This now works as follows:

hdl.handle.net/10042/26065 or doi.org/10042/26065 resolve to the DSpace landing page for that entry.
hdl.handle.net/10042/26065?locatt=filename:input.gjf or doi.org/10042/26065?locatt=filename:input.gjf resolve to a Gaussian input file (filename matching) on that repository.
hdl.handle.net/10042/26065?locatt=mimetype:chemical/x-gaussian-input or doi.org/10042/26065?locatt=mimetype:chemical/x-gaussian-input resolve to the Gaussian input file using MIME-type matching.
hdl.handle.net/10042/26065?locatt=id:1 or doi.org/10042/26065?locatt=id:1 resolve to the Gaussian input file (ID matching)

The most valuable feature of this extended experimental system is that the resolvers hdl.handle.net/api/10042/26065 or doi.org/api/10042/26065 return the JSON-encoded (JavaScript Object Notation) full handle record, which we use for processing in Javascript. There do remain issues which will need eventual resolution.
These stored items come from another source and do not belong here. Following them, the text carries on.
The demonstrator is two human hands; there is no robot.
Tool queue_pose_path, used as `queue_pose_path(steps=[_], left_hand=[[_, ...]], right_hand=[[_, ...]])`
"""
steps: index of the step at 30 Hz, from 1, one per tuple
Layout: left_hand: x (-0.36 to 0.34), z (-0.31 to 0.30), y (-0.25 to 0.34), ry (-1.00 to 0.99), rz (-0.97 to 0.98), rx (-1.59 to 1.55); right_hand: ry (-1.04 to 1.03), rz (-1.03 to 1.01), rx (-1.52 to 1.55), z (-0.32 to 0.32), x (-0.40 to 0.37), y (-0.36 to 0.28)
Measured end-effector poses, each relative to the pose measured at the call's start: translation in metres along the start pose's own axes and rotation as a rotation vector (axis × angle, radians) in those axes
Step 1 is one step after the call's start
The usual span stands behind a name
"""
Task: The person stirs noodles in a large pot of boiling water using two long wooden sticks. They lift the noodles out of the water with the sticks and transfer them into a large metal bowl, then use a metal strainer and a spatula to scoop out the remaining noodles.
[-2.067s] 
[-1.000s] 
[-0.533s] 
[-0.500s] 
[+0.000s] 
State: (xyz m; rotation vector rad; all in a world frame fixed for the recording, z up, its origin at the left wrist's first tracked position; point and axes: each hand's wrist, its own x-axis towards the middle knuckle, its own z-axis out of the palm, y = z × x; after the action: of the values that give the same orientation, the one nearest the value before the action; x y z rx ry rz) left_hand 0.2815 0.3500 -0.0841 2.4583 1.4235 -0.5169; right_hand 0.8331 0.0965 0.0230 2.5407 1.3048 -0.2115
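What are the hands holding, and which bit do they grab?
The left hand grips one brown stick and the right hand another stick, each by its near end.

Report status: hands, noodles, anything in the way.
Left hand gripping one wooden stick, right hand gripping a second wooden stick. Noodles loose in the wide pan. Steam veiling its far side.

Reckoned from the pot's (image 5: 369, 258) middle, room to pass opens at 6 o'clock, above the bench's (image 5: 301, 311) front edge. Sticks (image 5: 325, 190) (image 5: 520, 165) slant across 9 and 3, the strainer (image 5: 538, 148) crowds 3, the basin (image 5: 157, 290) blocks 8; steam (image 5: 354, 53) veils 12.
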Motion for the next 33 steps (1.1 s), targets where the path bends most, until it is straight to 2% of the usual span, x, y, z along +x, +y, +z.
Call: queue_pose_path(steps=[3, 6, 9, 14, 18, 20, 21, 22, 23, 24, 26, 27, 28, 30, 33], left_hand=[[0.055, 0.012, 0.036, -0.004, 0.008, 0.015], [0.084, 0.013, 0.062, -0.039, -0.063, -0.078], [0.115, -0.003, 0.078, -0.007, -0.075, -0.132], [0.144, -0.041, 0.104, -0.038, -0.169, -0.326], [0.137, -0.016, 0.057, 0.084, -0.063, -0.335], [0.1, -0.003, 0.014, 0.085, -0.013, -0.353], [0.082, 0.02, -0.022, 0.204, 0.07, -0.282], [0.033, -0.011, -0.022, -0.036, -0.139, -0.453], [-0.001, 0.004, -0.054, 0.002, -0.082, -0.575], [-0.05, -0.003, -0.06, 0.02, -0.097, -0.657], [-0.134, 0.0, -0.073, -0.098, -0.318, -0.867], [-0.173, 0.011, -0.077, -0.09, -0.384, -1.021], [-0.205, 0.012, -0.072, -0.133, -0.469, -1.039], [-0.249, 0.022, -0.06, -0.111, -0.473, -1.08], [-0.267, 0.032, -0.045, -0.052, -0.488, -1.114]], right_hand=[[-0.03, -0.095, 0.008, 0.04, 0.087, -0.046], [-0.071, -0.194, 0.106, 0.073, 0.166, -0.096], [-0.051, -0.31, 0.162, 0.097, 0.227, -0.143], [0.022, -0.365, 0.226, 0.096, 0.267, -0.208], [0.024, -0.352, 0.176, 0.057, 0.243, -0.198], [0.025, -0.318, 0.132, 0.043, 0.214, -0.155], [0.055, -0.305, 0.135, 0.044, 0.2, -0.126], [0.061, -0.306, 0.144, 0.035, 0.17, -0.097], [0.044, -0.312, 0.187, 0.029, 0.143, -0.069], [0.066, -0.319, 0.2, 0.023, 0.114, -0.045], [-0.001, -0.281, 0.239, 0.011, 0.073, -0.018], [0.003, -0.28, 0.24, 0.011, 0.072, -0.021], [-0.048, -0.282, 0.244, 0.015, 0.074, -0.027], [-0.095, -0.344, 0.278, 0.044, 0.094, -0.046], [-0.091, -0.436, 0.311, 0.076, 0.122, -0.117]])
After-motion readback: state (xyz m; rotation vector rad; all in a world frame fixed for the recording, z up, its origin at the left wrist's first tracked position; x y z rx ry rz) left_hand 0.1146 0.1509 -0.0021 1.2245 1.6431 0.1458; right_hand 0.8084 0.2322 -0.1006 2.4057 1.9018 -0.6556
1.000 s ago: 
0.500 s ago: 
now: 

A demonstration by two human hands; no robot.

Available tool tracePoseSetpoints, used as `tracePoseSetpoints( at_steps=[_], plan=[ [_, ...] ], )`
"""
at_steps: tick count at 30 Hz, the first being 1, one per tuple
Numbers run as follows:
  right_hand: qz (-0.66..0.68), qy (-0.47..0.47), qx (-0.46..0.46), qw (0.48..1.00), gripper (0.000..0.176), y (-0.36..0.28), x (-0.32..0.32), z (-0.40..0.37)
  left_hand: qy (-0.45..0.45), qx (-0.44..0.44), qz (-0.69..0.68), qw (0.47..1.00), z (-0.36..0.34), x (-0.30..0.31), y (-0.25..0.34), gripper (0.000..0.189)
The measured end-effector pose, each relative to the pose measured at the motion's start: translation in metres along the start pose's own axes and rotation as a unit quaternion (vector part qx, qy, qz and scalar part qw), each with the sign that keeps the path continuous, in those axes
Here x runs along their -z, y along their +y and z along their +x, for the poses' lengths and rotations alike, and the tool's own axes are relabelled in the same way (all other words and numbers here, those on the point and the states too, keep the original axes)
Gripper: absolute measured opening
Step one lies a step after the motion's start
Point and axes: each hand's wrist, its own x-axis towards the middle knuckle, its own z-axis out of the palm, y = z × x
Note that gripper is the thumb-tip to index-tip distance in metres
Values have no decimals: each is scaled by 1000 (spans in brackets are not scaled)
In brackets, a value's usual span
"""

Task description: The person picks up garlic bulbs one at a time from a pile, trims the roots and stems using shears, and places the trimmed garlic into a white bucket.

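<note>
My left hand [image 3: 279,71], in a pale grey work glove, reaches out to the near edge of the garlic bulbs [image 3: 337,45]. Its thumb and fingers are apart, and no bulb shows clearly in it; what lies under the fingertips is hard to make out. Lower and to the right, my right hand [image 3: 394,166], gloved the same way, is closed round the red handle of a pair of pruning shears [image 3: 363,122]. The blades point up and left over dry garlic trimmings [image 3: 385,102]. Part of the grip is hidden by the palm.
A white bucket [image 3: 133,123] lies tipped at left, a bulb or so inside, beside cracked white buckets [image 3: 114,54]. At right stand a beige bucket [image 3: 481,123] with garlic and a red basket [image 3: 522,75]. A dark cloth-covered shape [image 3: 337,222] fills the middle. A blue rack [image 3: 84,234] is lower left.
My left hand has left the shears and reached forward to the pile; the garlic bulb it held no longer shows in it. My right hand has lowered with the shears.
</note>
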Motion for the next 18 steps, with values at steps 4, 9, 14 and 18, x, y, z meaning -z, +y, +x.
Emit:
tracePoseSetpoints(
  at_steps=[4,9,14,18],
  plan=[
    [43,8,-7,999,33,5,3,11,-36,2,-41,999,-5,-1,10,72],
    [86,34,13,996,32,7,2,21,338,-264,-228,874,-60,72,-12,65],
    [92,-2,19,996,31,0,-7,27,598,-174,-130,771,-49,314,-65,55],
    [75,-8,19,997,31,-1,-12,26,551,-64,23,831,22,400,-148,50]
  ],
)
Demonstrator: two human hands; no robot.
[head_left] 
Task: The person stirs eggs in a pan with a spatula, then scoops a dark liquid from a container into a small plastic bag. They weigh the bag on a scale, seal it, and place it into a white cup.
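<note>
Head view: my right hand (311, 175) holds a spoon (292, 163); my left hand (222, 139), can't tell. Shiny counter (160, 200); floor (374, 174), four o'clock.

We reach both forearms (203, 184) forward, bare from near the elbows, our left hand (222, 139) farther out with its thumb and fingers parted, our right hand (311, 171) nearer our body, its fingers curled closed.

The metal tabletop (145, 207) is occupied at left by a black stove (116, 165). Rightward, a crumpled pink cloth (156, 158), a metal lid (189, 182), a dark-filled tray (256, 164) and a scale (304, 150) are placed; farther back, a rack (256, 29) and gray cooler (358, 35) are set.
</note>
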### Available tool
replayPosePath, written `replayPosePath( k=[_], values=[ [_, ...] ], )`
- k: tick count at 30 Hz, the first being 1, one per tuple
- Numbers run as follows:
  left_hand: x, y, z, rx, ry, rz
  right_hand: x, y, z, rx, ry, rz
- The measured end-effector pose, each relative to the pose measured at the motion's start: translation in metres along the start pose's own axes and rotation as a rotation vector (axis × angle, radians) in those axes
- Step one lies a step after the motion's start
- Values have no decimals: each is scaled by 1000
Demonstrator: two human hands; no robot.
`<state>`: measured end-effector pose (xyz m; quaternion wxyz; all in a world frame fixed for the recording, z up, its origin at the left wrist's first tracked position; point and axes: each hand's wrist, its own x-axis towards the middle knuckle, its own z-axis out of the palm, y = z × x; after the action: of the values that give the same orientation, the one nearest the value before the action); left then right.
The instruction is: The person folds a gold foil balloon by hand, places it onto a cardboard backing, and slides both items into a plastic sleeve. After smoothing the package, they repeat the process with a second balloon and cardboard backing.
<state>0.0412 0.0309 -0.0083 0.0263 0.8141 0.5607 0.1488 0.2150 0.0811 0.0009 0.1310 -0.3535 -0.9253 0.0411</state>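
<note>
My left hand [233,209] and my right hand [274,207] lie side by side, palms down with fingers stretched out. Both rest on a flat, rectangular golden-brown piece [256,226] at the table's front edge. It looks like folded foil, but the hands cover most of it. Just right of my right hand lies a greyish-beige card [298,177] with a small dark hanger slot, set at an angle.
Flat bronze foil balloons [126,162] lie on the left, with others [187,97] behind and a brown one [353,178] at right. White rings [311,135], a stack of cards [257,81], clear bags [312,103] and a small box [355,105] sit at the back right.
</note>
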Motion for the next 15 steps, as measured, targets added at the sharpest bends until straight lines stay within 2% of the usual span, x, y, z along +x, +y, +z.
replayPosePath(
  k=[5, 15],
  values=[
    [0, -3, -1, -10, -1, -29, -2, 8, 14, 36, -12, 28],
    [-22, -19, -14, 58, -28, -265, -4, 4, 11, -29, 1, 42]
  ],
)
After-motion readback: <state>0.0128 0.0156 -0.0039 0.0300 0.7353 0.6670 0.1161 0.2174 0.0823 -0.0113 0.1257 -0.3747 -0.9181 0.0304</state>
Support for the 10320/loc record type is currently limited to our DSpace repository, where we control the handle resolution.
keys and values are assigned on a per-repository basis. We have used filename suffixes and mimetype which are generic keypairs. We propose that these be used as standards for any repository supporting this feature.
Nevertheless the issue arises of whether the 10320/loc record should continue to be extended in this manner, or whether a new record type should instead be defined for the purpose.
Everything in the Handle system retrieved in this manner is invisible to Google
Searching is still limited to indices of the messy human-readable landing pages

Filesets and more complex repository objects such as datuments⁸

With an system established which can directly and automatically address individual files (objects) held in a repository store, we can now consider how more complex object such as datuments⁸ might be constructed. Consider a table or a figure which can be built⁸ from basic HTML5/CSS3/SVG/Javascript components, as is typical for a complex marked-up web page. The complete collection may number 100s of files. In chemistry, such datument collections have been in use since 2006,¹⁷ with descriptors such as Web-enhanced-objects (WEO, by the American Chemical Society) or interactivity-boxes. As these descriptions imply, they are a combination of data together with a scripted environment that renders the data into an interactive visual presentation to the reader (a datument).⁹ Most of the existing examples are interwoven with the narrative of a journal article¹⁷ and occur in the HTML version of the article, whereas a static equivalent is presented in the printable PDF version. The infrastructure described above now allows us to formally separate such datuments from the narrative by depositing the data fileset into a repository and assigning it a persistent identifier of its own. The datument can then be re-absorbed back from the repository using e.g. an <iframe> declaration.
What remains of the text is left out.